## EXERCISE
Repeat, please, only the lines from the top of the data down to the line with "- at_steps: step"; include both of those lines.

## EXERCISE DATA
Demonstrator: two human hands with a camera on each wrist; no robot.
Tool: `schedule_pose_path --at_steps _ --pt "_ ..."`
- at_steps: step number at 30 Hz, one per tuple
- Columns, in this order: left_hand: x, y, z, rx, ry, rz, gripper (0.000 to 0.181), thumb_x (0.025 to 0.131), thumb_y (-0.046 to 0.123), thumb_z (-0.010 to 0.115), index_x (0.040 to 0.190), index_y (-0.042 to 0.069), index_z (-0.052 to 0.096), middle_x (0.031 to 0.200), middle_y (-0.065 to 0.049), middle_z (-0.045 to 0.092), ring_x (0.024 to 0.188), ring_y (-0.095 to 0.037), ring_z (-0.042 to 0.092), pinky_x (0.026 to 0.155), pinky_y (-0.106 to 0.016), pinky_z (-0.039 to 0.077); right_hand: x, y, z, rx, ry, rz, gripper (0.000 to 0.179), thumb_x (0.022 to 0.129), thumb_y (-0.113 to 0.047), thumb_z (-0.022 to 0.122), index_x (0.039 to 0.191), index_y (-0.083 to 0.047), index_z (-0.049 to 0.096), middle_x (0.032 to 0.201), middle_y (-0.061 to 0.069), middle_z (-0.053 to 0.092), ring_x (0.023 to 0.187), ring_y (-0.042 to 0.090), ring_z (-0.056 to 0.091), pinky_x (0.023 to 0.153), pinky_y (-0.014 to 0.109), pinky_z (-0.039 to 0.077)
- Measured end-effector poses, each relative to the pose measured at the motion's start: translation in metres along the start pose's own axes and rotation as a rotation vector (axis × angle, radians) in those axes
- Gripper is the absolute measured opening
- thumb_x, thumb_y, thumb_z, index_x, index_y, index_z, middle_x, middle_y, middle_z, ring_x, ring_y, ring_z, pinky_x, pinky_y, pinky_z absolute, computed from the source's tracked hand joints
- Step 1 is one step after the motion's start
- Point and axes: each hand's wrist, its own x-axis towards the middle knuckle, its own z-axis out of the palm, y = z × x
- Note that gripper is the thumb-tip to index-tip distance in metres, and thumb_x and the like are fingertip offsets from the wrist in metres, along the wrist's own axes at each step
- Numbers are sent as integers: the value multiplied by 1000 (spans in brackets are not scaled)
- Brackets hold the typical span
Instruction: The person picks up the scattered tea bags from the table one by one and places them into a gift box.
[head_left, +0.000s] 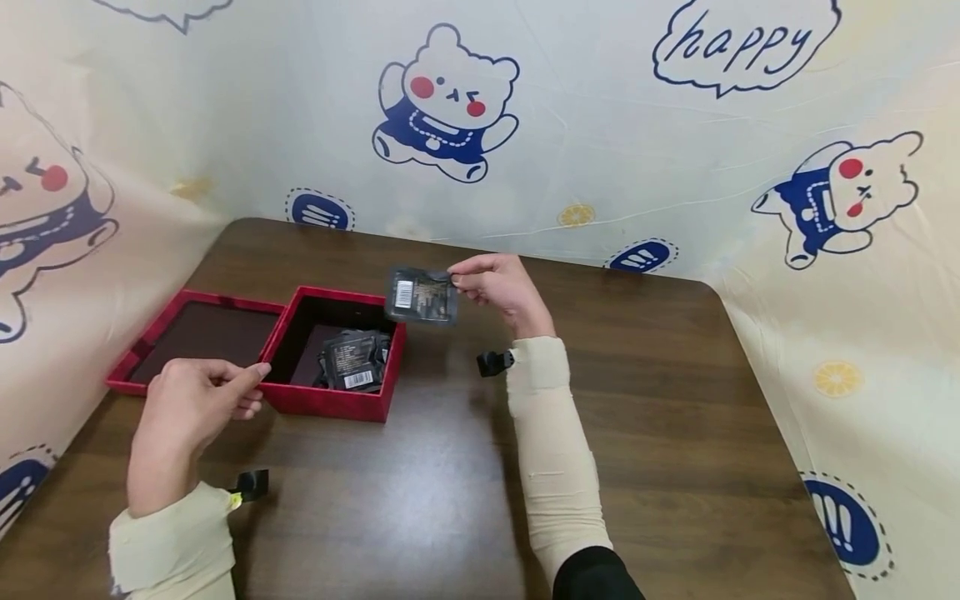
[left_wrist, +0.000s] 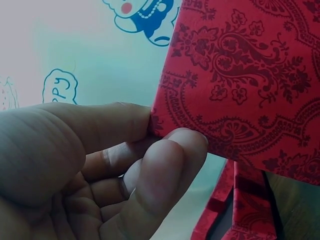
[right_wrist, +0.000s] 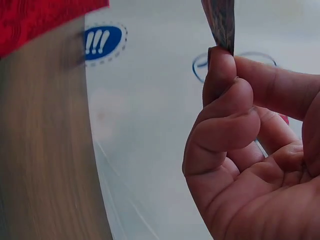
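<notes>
A dark flat packet (head_left: 422,296) with a white barcode label hangs by its edge from the thumb and fingers of my right hand (head_left: 501,290), at the right rim of the red box. Edge-on, the packet (right_wrist: 220,22) shows at the top of the right wrist view. My left hand (head_left: 197,404) pinches the near left corner of the red box (head_left: 326,402). In the left wrist view the box (left_wrist: 240,85) has a dark floral pattern. Several similar packets (head_left: 354,360) lie inside it, toward the right.
A shallow red lid (head_left: 217,342), inside up, lies against the box's left side. All rest on a brown wooden table (head_left: 645,433). Behind and at both sides hangs a pale cloth (head_left: 600,125) printed with bears. Small black cameras (head_left: 495,362) are strapped to both wrists.
</notes>
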Motion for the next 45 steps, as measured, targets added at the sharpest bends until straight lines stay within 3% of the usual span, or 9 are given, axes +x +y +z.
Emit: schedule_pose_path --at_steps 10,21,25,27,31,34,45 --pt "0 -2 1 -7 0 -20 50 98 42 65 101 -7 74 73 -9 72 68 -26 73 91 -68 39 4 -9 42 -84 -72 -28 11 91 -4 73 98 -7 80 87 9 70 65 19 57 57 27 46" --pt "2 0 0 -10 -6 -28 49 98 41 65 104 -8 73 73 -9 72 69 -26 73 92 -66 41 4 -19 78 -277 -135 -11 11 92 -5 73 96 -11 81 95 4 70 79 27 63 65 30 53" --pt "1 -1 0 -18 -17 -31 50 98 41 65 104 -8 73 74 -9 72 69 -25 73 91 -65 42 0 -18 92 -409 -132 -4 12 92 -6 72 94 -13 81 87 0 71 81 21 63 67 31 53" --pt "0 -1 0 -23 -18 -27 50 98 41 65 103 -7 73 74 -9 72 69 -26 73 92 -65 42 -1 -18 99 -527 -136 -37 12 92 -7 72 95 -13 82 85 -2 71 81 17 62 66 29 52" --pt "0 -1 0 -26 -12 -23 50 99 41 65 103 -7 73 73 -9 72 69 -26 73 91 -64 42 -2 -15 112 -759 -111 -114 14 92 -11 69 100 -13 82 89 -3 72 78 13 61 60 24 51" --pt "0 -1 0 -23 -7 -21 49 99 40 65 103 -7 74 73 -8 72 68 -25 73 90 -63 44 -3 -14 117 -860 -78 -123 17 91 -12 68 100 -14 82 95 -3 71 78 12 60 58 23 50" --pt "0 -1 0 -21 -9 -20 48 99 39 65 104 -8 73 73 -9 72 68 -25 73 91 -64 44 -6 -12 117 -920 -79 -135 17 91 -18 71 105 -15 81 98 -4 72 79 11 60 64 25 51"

## WRITTEN SOLUTION
Demonstrator: two human hands with a camera on each wrist; no robot.
Tool: `schedule_pose_path --at_steps _ --pt "_ ..."`
- at_steps: step number at 30 Hz, one per tuple

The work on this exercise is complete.